All of Kanevsky’s paintings—even those that depict interior scenes—appear to have been painted en plein air. Regardless of setting, an intoxicating roar of air rips through each work. Here, heady gusts loosen the brushwork and move the forms around, opening them up and allowing gestures, colors, and shapes to pass through newly awakened fissures. As a result, these super-saturated compositions practically pulsate. Bodies multiply and appear and disappear; perspective shifts and rooms transform; water, sky, and foliage are locked in perpetual motion; negative space becomes positive and positive, negative. It is in this wild alchemy of movement that Kanevsky’s paintings find their singular impact.

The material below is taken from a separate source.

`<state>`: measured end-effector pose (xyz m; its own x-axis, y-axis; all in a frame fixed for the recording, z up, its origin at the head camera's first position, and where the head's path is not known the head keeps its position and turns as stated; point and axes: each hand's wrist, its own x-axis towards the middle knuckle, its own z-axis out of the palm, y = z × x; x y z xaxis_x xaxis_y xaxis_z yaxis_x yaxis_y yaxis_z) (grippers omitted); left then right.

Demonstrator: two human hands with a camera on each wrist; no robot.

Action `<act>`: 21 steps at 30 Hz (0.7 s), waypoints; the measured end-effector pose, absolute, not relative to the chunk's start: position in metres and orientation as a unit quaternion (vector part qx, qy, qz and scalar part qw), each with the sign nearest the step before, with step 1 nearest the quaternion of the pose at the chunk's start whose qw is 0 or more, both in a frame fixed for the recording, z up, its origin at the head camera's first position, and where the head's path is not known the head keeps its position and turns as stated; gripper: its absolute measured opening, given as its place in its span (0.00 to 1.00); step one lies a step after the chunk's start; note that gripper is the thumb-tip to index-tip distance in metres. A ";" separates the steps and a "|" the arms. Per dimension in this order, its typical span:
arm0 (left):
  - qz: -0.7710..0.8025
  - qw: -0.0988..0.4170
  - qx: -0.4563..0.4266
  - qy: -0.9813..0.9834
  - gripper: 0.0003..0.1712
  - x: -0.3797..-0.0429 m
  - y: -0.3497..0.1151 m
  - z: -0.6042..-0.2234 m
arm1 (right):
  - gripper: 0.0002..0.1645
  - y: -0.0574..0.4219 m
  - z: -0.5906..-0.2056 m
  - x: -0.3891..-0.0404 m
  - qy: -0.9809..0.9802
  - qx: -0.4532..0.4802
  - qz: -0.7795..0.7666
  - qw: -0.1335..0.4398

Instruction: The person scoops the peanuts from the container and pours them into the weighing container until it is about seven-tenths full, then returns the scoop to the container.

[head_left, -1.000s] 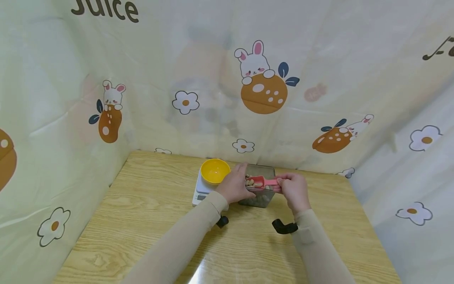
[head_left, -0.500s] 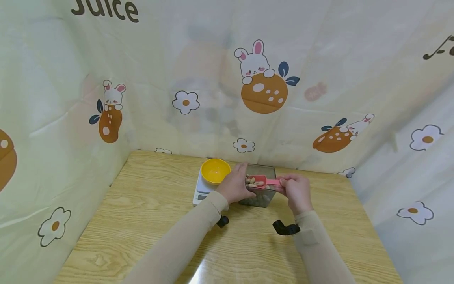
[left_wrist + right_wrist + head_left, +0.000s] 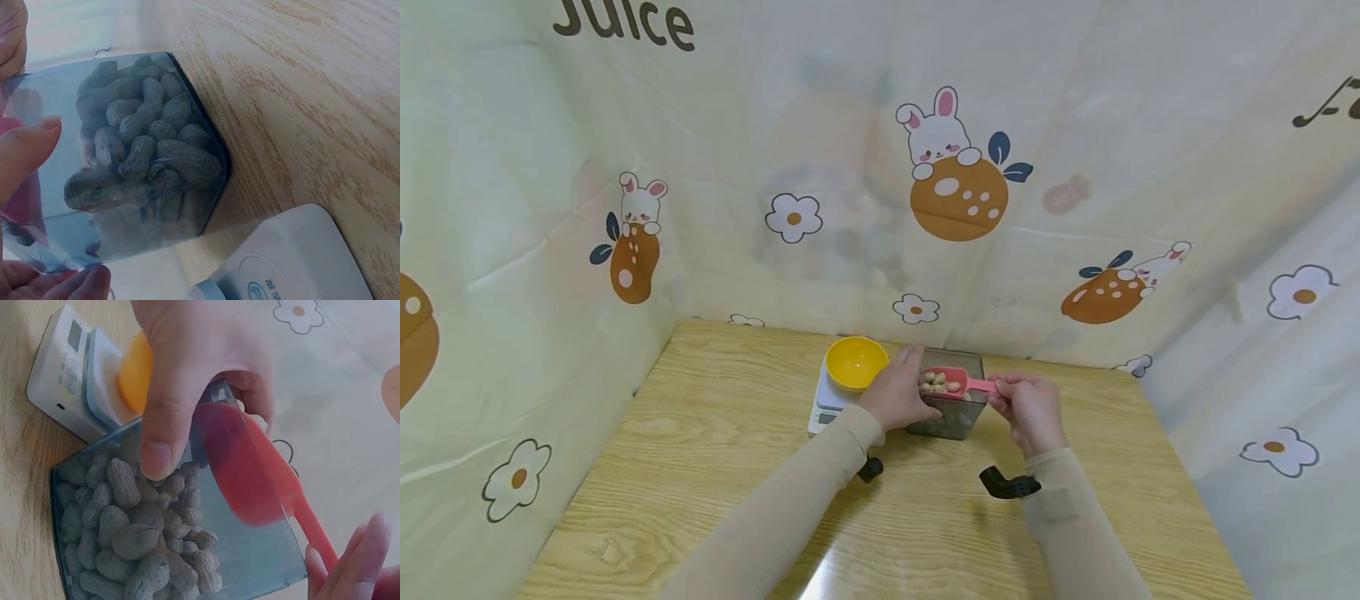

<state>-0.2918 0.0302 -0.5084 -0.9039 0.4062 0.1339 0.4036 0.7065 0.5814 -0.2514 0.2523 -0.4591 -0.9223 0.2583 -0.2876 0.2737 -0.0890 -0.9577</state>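
Note:
A see-through grey container (image 3: 950, 423) stands on the table, its lower part filled with unshelled peanuts (image 3: 139, 119). My left hand (image 3: 897, 393) grips its left side, thumb across the front wall and fingers round the side. Between the thumb and index finger of my right hand (image 3: 1033, 410) is the handle of a red scoop (image 3: 253, 472). Several peanuts lie in the scoop's bowl, which is level inside the container's mouth, high above the peanuts below. The scoop's far tip is partly hidden behind my left hand in the head view.
Just left of the container, a yellow bowl (image 3: 856, 363) sits on a white kitchen scale (image 3: 820, 410), partly covered by my left hand and sleeve. A patterned curtain (image 3: 850, 250) hangs behind the wooden table (image 3: 722, 433).
My right hand has drawn slightly to the right with the scoop, and more of the peanuts in it now show. My left hand keeps its grip on the container.

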 end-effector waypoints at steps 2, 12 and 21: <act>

This dynamism is primarily generated by Kanevsky’s penchant for expressionistic brushwork and color modulation, wherein unexpected additions of complementary colors reign. In addition to these formal elements, the paintings are animated in vital ways through his choice of subject matter, which is often steeped in myth, history, and legend. Nudes also figure prominently in his oeuvre, and are often presented bathing, lying on beds or on the floor, and, more often than not, directly facing the viewer and boldly baring all. There is a candidness and confidence about these figures—an honesty that makes it nearly impossible to feel coy while gazing at them. JWI in the Dark Studio (2014) is especially forthright: the nude female subject stands facing the viewer, her arms raised slightly as if in welcome, her face gazing up toward some unknown warmth despite the darkness. She is so uninhibited, so luminous in her own skin, that her dim surroundings radiate with flashes of flesh-colored light, as if channeling their inhabitant’s energy.

The majority of Kanevsky’s recent paintings are set in or somehow inflected by the natural world. In R.L. with Landscape (2014), for example, a female subject is seated, naked save for a sky-blue linen draped across her lap. She’s there, but she’s not: we see her right arm, her lap, and her thighs, but the top half of her body is interrupted and intercut by what appears to be green foliage, while the bottom half of her legs merge with some indeterminate matter. Although her form is fractured, the viewer is still able to apprehend her in full. In fact, it’s nearly impossible for her to be read as incomplete because, as Kanevsky posits via the painting’s title, we are not “in” the world or “surrounded by” the world, but rather forever “with” the world: one and the same.